● EXERCISE BRIEF: Copy each line of the following material exactly.

-- Opening Marker --

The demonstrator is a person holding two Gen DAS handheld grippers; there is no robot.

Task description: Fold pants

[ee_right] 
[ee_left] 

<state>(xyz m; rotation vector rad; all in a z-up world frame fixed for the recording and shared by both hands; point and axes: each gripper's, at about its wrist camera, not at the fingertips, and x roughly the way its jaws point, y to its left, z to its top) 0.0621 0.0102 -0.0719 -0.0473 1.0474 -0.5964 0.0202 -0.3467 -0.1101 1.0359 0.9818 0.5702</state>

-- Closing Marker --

● ANSWER FOR THE TASK:
The demonstrator is a person holding two Gen DAS handheld grippers; there is no robot.

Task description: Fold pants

[ee_right] 
[ee_left] 

<state>(xyz m; rotation vector rad; all in a z-up world frame fixed for the recording and shared by both hands; point and axes: each gripper's, at about its wrist camera, not at the fingertips, and x roughly the way its jaws point, y to its left, z to its top) 0.0621 0.0102 -0.0719 -0.0473 1.0474 -0.5964 0.0202 -0.3467 -0.1101 1.0359 0.9818 0.5702</state>

The required output has been supplied.